# How to train a Machine Learning model for blocked data

I'm concerned with a supervised classification problem for the following type of data. The data consists of $$N$$ rows (where $$N$$ is not very large - this is not a big-data problem) and $$M$$ columns (features) and each row has a certain label I'm interested in. Every row belongs to a certain block and each block consists of 1-50 rows. The size of a block depends on the duration of a block (so the rows in each block are correlated, but the correlation between different blocks can be neglected).

The aim is to learn a classification algorithm on the data that allows to classify a new row or a new block.

Now there are two important things: The labels are constant within each block and there are some features that allow the identification of blocks.

My question is: What might be the best way to learn a model on this specific type of data?

To illustrate this problem a bit further, let me report some problems I found when I worked with Random Forests on the data set.

Suppose I take a part of the data as validation data, which contains whole blocks. If I split the remaining rows randomly in training and test data, the accuracy of the learned Random Forest is very high on training and test data but very low on the validation data. This is due to the fact that the Random Forest learns in this case to identify the individual blocks and as the validation data contains some unknown blocks, the accuracy drops. This can be also seen in the resulting importance for the features: the most important ones are those features that allow an identification of a cycle very easily.

Splitting the remaining data into training and test data and leaving the blocks whole helps a bit but doesn't fix the problem completely.

Another approach would be to remove all features that allow the identification of blocks. But this is difficult a priori and some of these features could have important information for my problem.

A simple way to overcome the problems would be to take the row mean in each block and use the resulting data for the classification problem. However, in this case you loose a lot of information.

So I'm wondering if there are more natural ways to approach this classification problem which respect the block-structure of the data.

I think your approach is more or less valid, but you’re overfitting the model because you don’t have a lot of data. So that’s my main point.

There are many ways in principle to deal with this, but if you have little data, perhaps you simply shouldn’t be expecting great results. If you use the averages, you get better results, but “the problem isn’t solved completely”. A priori I’m not sure you have reason to think you can do better.

Anyway, step 1 should be to simplify the model (fewer and more shallow trees). You should find that your test error deteriorates but your validation error improves, because rather than simply memorizing records, the model is now forced to learn something about the blocks. This information can be reused on records the model hasn’t seen yet.

You can also look at regularization, but it is essentially an automatic way of finding a simpler, but better model. Also, data augmentation. Is it possible to generate more data by varying the existing data a bit? Like the way you can generate more images by changing the images that you have: By cropping, flipping, rotating, etc.

Finally, make sure that your split between train-test-validate sets is random. I guess it depends on your data but it seems you can’t expect the model to learn about a block that doesn’t exist at all in the training set. If that block appears in the validation set only, I guess the model would be random on that data.

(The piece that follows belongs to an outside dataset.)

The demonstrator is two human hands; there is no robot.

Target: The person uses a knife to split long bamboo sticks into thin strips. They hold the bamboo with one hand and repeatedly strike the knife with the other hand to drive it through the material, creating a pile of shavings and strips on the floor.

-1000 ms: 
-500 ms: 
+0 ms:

• Thank you very much for your answer! Data augmentation might be possible but not straightforward - but it is a good idea to try it. I will also play a bit with the number and depth of the trees. I also think you are right - it is not reasonable to expect a great prediction power. I just want to squeeze almost every bit of information out of the data set. – jfiedler Sep 17 '19 at 12:14

Suppose I take a part of the data as validation data, which contains whole blocks. If I split the remaining rows randomly in training and test data, the accuracy of the learned Random Forest is very high on training and test data but very low on the validation data. This is due to the fact that the Random Forest learns in this case to identify the individual blocks and as the validation data contains some unknown blocks, the accuracy drops. This can be also seen in the resulting importance for the features: the most important ones are those features that allow an identification of a cycle very easily.

Splitting the remaining data into training and test data and leaving the blocks whole helps a bit but doesn't fix the problem completely.

The latter approach is better; at least your test set will be more representative of your desired use-case, and so the scores will be more relevant. sklearn has this built-in, with GroupKFold.

Another approach would be to remove all features that allow the identification of blocks. But this is difficult a priori and some of these features could have important information for my problem.

Indeed, this seems problematic. There's interesting related work, "domain adaptive neural networks," which essentially try to simultaneously learn the predictive trends while unlearning the block-specific information; but I'm not sure how relevant that is here, or whether there are similar non-NN approaches.

A simple way to overcome the problems would be to take the row mean in each block and use the resulting data for the classification problem. However, in this case you loose a lot of information.

You could try to extract other relevant features from the blocks. This could work especially well if you have some domain knowledge to guide the feature engineering.

In general, if the blocks are associated with a label each (rather than each row having its own label), you're dealing with "Multiple Instance Learning." How to deal with that depends on the specifics of how the blocks are generated. The wikipedia page, especially the sections Assumptions and Algorithms, is a good place to start.